▸ Task instructions
The records below need retyping in full; give them again exactly.

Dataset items
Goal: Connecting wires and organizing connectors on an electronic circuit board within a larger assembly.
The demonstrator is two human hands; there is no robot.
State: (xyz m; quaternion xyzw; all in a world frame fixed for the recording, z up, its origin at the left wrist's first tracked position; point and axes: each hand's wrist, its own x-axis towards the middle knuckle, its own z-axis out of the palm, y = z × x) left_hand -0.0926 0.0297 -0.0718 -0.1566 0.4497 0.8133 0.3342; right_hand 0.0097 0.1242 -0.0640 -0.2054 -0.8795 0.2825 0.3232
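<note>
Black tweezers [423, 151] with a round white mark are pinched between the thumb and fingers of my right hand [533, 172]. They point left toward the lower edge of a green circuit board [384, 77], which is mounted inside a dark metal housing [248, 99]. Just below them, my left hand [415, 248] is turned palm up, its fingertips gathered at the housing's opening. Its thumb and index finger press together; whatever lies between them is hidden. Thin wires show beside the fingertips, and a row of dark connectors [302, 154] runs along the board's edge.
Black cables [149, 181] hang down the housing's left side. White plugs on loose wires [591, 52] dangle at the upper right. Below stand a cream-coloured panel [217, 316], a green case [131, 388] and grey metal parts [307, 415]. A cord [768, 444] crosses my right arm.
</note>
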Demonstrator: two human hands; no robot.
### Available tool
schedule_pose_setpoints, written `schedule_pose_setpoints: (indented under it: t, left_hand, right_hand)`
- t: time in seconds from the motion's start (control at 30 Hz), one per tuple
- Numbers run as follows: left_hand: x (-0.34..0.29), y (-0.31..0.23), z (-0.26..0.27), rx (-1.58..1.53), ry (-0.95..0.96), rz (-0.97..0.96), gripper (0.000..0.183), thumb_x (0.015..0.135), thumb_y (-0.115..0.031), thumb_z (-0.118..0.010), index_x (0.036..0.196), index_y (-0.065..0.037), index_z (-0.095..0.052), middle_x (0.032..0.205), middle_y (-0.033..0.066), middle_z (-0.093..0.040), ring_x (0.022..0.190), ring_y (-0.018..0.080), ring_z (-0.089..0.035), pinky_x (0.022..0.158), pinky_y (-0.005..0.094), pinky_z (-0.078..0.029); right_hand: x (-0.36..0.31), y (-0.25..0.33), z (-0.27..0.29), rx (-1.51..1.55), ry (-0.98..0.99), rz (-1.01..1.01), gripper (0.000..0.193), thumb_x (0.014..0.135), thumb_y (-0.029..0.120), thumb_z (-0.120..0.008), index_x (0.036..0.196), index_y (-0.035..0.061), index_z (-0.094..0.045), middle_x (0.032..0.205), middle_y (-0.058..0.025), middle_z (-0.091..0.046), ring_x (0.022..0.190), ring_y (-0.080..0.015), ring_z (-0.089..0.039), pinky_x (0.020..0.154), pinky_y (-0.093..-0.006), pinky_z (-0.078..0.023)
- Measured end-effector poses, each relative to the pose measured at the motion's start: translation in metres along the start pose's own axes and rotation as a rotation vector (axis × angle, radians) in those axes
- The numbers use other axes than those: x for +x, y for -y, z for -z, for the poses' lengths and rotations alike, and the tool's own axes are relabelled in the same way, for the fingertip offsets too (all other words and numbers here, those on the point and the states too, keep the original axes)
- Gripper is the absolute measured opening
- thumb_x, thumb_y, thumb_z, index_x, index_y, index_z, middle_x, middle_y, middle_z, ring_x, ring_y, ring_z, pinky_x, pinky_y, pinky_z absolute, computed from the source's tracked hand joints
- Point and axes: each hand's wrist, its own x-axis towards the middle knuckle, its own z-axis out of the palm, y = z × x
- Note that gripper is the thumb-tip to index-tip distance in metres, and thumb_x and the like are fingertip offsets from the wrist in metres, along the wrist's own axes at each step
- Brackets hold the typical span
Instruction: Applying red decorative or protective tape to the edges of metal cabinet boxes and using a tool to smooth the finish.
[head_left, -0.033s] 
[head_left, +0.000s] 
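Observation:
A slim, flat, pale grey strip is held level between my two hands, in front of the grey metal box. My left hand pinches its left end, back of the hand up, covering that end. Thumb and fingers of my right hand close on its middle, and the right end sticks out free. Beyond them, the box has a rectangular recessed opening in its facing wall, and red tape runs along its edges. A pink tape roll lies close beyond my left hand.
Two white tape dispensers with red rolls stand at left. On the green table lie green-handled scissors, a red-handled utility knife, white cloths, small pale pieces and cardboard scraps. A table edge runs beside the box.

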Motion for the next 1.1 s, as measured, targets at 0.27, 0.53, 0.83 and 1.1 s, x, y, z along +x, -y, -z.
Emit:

▸ Answer to the problem
Goal: Connecting wires and organizing connectors on an electronic circuit board within a larger assembly.
The demonstrator is two human hands; there is no robot.
State: (xyz m; quaternion xyzw; all in a world frame fixed for the recording, z up, its origin at the left wrist's first tracked position; point and axes: each hand's wrist, its own x-axis towards the middle knuckle, its own z-axis out of the palm, y = z × x) left_hand -0.0926 0.0297 -0.0718 -0.1566 0.4497 0.8133 0.3342; right_hand 0.0097 0.1242 -0.0640 -0.2054 -0.8795 0.2825 0.3232
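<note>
Black tweezers [423, 151] with a round white mark are pinched between the thumb and fingers of my right hand [533, 172]. They point left toward the lower edge of a green circuit board [384, 77], which is mounted inside a dark metal housing [248, 99]. Just below them, my left hand [415, 248] is turned palm up, its fingertips gathered at the housing's opening. Its thumb and index finger press together; whatever lies between them is hidden. Thin wires show beside the fingertips, and a row of dark connectors [302, 154] runs along the board's edge.
Black cables [149, 181] hang down the housing's left side. White plugs on loose wires [591, 52] dangle at the upper right. Below stand a cream-coloured panel [217, 316], a green case [131, 388] and grey metal parts [307, 415]. A cord [768, 444] crosses my right arm.
</note>
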Demonstrator: two human hands; no robot.
### Available tool
schedule_pose_setpoints, written `schedule_pose_setpoints: (indented under it: t, left_hand, right_hand)`
- t: time in seconds from the motion's start (control at 30 Hz), one per tuple
- Numbers run as follows: left_hand: x (-0.34..0.29), y (-0.31..0.23), z (-0.26..0.27), rx (-1.58..1.53), ry (-0.95..0.96), rz (-0.97..0.96), gripper (0.000..0.183), thumb_x (0.015..0.135), thumb_y (-0.115..0.031), thumb_z (-0.118..0.010), index_x (0.036..0.196), index_y (-0.065..0.037), index_z (-0.095..0.052), middle_x (0.032..0.205), middle_y (-0.033..0.066), middle_z (-0.093..0.040), ring_x (0.022..0.190), ring_y (-0.018..0.080), ring_z (-0.089..0.035), pinky_x (0.022..0.158), pinky_y (-0.005..0.094), pinky_z (-0.078..0.029); right_hand: x (-0.36..0.31), y (-0.25..0.33), z (-0.27..0.29), rx (-1.51..1.55), ry (-0.98..0.99), rz (-1.01..1.01), gripper (0.000..0.193), thumb_x (0.014..0.135), thumb_y (-0.029..0.120), thumb_z (-0.120..0.008), index_x (0.036..0.196), index_y (-0.035..0.061), index_z (-0.094..0.045), middle_x (0.032..0.205), middle_y (-0.058..0.025), middle_z (-0.091..0.046), ring_x (0.022..0.190), ring_y (-0.080..0.015), ring_z (-0.089..0.039), pinky_x (0.020..0.154), pinky_y (-0.093..-0.006), pinky_z (-0.078..0.023)
- Measured end-effector poses, each relative to the pose measured at the motion's start: translation in metres along the start pose's own axes and rotation as a rotation vector (axis × angle, radians) in those axes
- The numbers use other axes than those: x for +x, y for -y, z for -z, for the poses' lengths and rotations alike, and the tool's own axes are relabelled in the same way, for the fingertip offsets too (all other words and numbers here, those on the point and the states too, keep the original axes)
- Gripper is the absolute measured opening
- thumb_x, thumb_y, thumb_z, index_x, index_y, index_z, middle_x, middle_y, middle_z, ring_x, ring_y, ring_z, pinky_x, pinky_y, pinky_z absolute, computed from the source's tracked hand joints
- Point and axes: each hand's wrist, its own x-axis towards the middle knuckle, its own z-axis out of the palm, y = z × x
- Note that gripper is the thumb-tip to index-tip distance in metres, and thumb_x and the like are fingertip offsets from the wrist in metres, along the wrist's own axes at each step
- Brackets hold the typical span
Instruction: Applying red decorative or protective tape to the edges of metal cabinet boxes and using a tool to smooth the finish.
[head_left, -0.033s] 
[head_left, +0.000s] 
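Observation:
A slim, flat, pale grey strip is held level between my two hands, in front of the grey metal box. My left hand pinches its left end, back of the hand up, covering that end. Thumb and fingers of my right hand close on its middle, and the right end sticks out free. Beyond them, the box has a rectangular recessed opening in its facing wall, and red tape runs along its edges. A pink tape roll lies close beyond my left hand.
Two white tape dispensers with red rolls stand at left. On the green table lie green-handled scissors, a red-handled utility knife, white cloths, small pale pieces and cardboard scraps. A table edge runs beside the box.
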
Motion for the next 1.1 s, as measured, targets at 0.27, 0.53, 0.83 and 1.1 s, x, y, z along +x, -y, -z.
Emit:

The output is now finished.